> [Exercise prompt]
Apart from the images, repeat the data below exactly as written.

=======

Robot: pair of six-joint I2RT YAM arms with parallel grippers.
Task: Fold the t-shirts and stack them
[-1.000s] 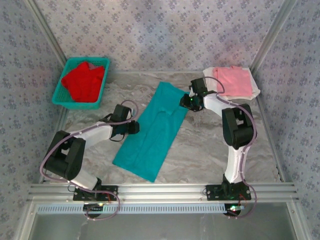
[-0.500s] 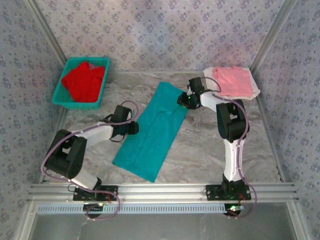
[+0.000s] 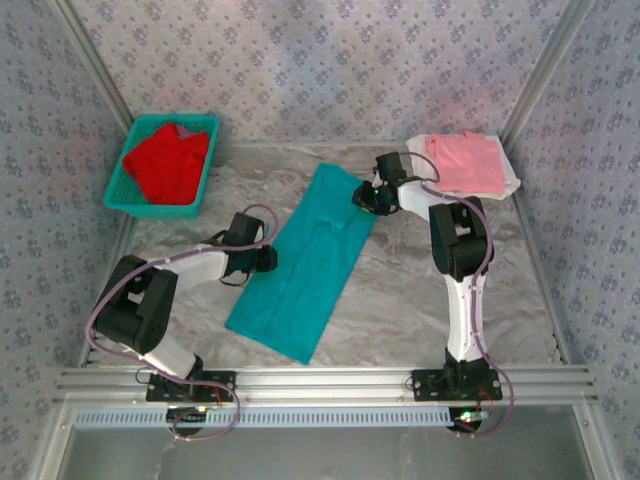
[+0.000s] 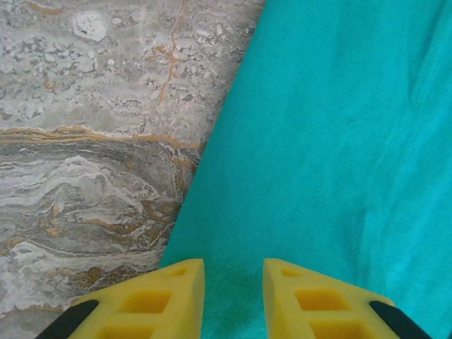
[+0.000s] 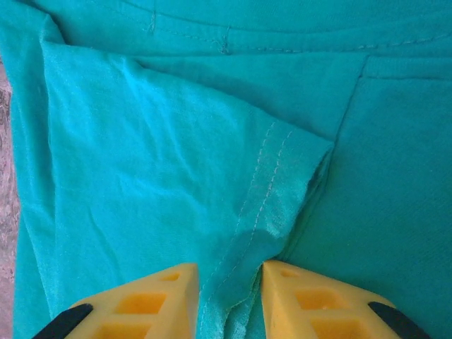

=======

> [Written reply]
Robot: pair of six-joint I2RT YAM arms with parallel grippers.
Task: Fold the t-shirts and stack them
[-1.000s] 
[-0.500s] 
[+0.000s] 
[+0.000s] 
[+0.000s] 

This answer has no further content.